Central emerges from bankrupt parent

Sunday, December 1, 2002

CHARLOTTE, N.C. - An interactive central station here has emerged as a new company after it was bought by a group of investors while its former parent company works its way through Chapter 11 reorganization.

Interactive Security Corp., which began operating under its new name in late summer, now monitors about 500 accounts, a portion of which it has been signing on over the past few months, said Gerald Hotopp, president and general manager of ISC.

Some of the company's clients include Duke Energy, Crown Central Petroleum and Whitehall Jewelers, Hotopp said. The bulk of the accounts stem from the business of ISC's former parent, Fullerton, Calif-based Intellisec, a systems integrator which in April filed for Chapter 11 bankruptcy protection.

ISC, which is the only operating unit of its parent, Interactive Business Solutions Inc., employs 21 people at its central monitoring station here. Eleven of those employees form the monitoring team, 95 percent of which have law enforcement backgrounds, Hotopp said.

Although the central station has been up and running for the past four years in its 6,000-square-foot location here, ISC has big plans for its first year of operations under new ownership, including doubling the company's monthly recurring revenue as well as its annual revenue. The company is also pursuing its Underwriter's Laboratories listing, which it expects to garner in the second quarter of 2003, despite the fact that UL has no provisions for interactive monitoring operations like ISC, Hotopp said. The facility was built to UL specifications, he said.
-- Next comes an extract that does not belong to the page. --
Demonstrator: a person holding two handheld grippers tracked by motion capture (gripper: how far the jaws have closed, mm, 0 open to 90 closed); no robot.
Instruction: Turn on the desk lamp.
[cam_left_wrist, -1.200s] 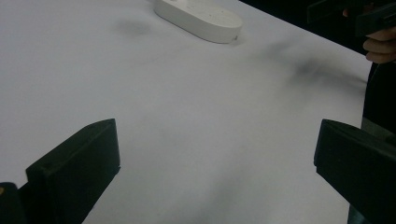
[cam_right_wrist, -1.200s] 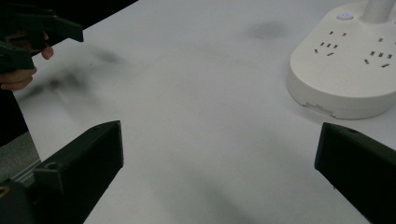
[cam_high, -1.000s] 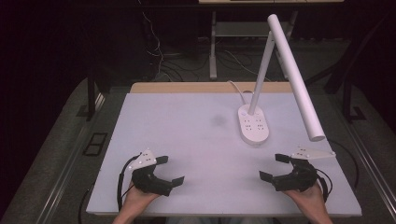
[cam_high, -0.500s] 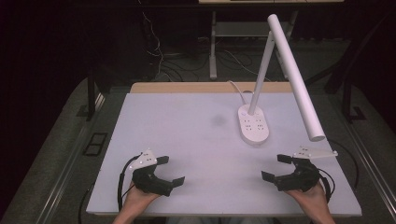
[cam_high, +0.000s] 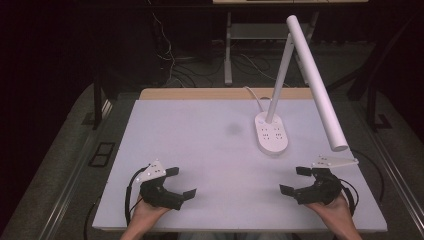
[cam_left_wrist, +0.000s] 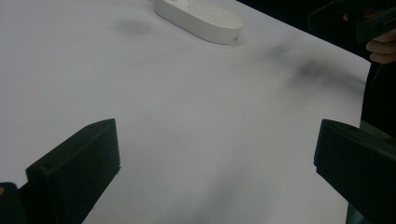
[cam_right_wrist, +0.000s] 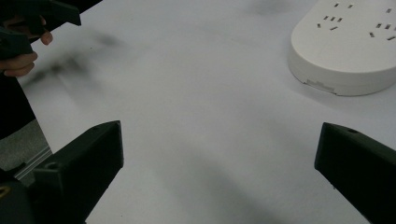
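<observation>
Both grippers, left (cam_high: 181, 182) and right (cam_high: 295, 180), spread wide, holding nothing, at near edge. Lamp (cam_high: 272, 134) sits toward far right of tabletop (cam_high: 200, 145); stiff, top-heavy, I'd grab the stem.

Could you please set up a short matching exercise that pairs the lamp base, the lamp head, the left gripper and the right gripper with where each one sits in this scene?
Things:
1. lamp base
2. lamp head
3. left gripper
4. right gripper

Places or states:
A. near the table's front edge on the left side, fingers apart
B. flat on the table right of centre, sockets on its top
C. near the table's front edge on the right side, fingers apart
D. a long white tube slanting down above the table's right side

Pairs: 1-B, 2-D, 3-A, 4-C
</observation>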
Having employees with a law enforcement background is indispensable when making a determination of how to intervene in a situation and whether to dispatch authorities, Hotopp said.

"We do a video surveillance of the property and make a determination based on what we see and what we hear before we will invalidate an alarm," Hotopp said. These positions garner higher salaries than industry averages, which helps to keep dispatcher attrition at a level close to zero, he said. Hotopp, formerly vice president of Intellisec's interactive region, was chief of police of two different police departments and has a 30-year career in law enforcement.

The central station's employees undergo an extensive training process, which includes an initial period of 90 days; before that process begins, employees sign a letter of understanding about the conditions of employment.

"During that period we assess their ability to handle various situations as intervention specialists, "Hotopp said. After that, the next nine months consist of on the job training, he said.

The company has already joined associations such as the Central Station Alarm Association, the American Society of Industrial Security, as well as groups that represent building owner and manager community to get its message out. The company's website, www.interactivemonitoring.com, also serves as a sales tool to reach many vertical markets, he said.

"We are looking into a wide, wide market where we can adapt our technology to schools, child care centers, senior citizen homes, the hospitality and hospital markets," Hotopp said.